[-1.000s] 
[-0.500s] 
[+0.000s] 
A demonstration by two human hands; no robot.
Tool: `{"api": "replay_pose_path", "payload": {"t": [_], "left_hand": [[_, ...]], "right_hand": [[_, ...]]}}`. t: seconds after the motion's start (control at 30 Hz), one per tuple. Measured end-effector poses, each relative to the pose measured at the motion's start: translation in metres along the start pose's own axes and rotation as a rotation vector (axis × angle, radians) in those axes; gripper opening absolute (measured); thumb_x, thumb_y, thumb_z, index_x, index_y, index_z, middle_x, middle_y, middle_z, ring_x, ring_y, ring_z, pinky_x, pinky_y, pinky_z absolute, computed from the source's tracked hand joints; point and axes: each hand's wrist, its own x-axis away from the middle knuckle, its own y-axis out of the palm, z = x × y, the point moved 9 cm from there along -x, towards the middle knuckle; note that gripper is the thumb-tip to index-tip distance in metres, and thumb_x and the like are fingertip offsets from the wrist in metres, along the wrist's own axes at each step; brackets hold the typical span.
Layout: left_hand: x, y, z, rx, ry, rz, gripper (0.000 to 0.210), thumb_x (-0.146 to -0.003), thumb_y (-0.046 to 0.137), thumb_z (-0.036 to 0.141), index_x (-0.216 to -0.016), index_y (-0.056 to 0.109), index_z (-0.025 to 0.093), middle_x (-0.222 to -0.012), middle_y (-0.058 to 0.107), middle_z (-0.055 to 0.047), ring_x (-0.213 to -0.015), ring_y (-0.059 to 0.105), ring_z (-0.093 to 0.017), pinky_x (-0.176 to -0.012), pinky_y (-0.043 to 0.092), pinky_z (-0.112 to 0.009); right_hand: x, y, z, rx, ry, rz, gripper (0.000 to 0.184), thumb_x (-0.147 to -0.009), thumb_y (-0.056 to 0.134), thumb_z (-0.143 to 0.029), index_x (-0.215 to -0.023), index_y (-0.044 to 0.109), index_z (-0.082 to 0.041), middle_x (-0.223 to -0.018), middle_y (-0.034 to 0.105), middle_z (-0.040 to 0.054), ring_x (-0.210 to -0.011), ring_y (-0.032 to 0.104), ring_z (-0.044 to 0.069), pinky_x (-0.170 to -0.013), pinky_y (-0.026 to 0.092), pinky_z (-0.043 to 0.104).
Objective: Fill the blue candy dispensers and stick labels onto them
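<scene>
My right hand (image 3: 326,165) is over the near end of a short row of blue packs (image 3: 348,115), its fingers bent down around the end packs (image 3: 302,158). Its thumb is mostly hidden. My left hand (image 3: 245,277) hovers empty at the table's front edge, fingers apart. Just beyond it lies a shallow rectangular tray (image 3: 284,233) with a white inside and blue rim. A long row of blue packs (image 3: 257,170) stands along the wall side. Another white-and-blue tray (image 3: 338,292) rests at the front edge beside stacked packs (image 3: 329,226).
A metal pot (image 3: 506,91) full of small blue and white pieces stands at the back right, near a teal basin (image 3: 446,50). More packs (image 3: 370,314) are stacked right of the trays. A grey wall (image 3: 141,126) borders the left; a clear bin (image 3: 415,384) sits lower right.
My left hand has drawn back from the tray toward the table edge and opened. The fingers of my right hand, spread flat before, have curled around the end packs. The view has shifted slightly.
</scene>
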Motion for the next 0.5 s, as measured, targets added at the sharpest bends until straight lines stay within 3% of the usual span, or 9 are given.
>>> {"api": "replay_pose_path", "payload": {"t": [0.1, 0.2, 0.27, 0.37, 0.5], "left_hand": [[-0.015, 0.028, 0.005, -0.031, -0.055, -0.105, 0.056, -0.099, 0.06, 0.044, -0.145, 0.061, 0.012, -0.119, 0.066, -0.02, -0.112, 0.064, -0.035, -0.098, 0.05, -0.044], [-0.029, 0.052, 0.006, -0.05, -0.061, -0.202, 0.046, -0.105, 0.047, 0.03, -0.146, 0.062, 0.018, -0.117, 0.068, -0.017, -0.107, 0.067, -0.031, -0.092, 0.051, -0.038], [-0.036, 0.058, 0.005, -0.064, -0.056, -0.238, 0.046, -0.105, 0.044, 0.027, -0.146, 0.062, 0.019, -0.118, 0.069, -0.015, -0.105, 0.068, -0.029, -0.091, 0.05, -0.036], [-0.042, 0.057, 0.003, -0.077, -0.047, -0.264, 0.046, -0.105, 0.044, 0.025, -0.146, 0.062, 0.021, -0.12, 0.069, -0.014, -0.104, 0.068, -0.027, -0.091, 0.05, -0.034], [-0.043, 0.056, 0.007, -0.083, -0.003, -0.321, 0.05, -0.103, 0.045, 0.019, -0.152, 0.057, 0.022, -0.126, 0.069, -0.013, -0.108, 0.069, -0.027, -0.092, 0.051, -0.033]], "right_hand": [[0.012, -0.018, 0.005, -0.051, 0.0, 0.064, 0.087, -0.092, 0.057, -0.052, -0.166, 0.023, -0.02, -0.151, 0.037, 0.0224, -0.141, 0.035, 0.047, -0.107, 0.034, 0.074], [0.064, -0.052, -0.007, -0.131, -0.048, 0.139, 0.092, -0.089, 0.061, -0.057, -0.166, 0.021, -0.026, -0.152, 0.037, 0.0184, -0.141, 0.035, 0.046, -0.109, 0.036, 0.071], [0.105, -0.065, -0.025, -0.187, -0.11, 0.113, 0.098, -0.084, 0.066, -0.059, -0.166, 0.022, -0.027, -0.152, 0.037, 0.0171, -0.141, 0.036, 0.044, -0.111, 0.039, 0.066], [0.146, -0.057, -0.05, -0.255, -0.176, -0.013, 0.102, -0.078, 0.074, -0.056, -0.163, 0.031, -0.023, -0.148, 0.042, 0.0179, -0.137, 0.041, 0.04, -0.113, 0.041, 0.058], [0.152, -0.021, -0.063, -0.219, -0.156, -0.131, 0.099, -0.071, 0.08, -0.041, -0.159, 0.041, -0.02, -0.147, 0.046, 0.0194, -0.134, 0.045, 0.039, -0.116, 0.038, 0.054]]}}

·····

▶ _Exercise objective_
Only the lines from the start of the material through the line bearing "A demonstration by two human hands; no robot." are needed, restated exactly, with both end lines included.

▶ _Your solution_
[-1.000s] 
[-0.500s] 
[+0.000s] 
A demonstration by two human hands; no robot.

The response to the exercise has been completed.